> _Aim of the exercise_
A verbatim copy of the listing is what is needed, minus any pictures.

> _Available data_
Content starts
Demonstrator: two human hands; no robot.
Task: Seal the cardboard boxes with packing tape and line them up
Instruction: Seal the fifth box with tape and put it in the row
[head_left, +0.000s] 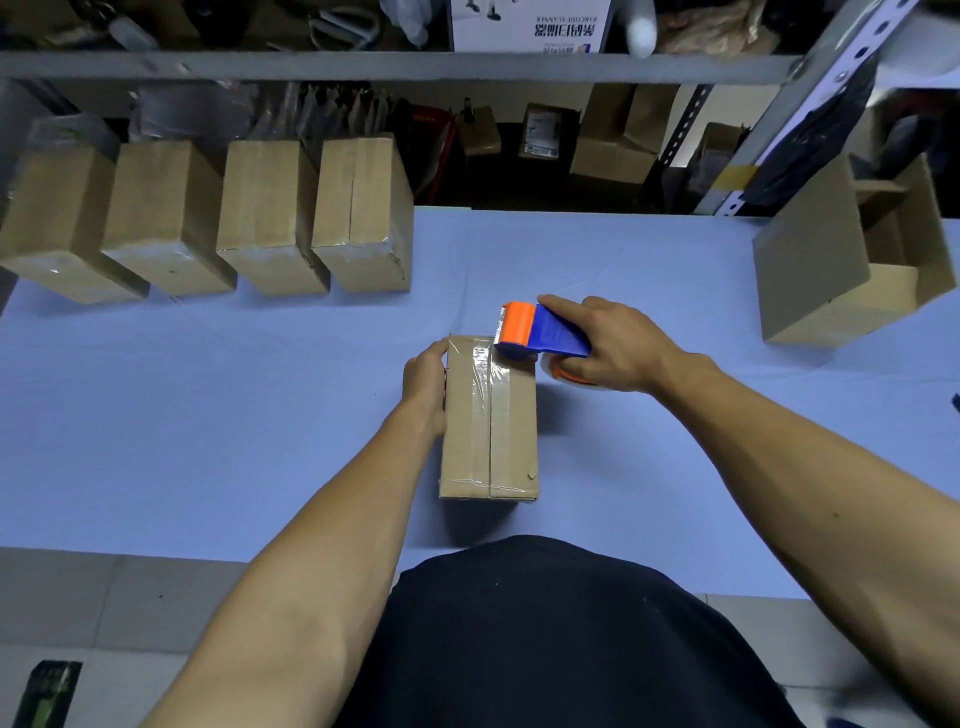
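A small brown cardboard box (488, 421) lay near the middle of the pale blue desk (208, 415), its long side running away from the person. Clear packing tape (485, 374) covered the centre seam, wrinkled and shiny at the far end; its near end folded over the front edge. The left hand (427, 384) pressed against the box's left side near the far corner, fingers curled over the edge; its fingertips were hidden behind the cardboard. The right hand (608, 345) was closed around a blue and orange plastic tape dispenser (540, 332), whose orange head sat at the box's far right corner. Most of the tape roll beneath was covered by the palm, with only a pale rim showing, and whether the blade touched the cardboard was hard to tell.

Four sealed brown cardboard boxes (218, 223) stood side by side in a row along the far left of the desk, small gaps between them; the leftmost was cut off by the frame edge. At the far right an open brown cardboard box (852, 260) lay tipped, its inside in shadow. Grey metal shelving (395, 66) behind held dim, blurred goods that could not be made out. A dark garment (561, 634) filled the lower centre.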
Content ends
> _Output of the task_
Demonstrator: two human hands; no robot.
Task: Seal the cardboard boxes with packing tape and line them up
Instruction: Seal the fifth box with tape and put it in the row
[head_left, +0.000s] 
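A small brown cardboard box (488, 421) lay near the middle of the pale blue desk (208, 415), its long side running away from the person. Clear packing tape (485, 374) covered the centre seam, wrinkled and shiny at the far end; its near end folded over the front edge. The left hand (427, 384) pressed against the box's left side near the far corner, fingers curled over the edge; its fingertips were hidden behind the cardboard. The right hand (608, 345) was closed around a blue and orange plastic tape dispenser (540, 332), whose orange head sat at the box's far right corner. Most of the tape roll beneath was covered by the palm, with only a pale rim showing, and whether the blade touched the cardboard was hard to tell.

Four sealed brown cardboard boxes (218, 223) stood side by side in a row along the far left of the desk, small gaps between them; the leftmost was cut off by the frame edge. At the far right an open brown cardboard box (852, 260) lay tipped, its inside in shadow. Grey metal shelving (395, 66) behind held dim, blurred goods that could not be made out. A dark garment (561, 634) filled the lower centre.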

The exercise has been finished.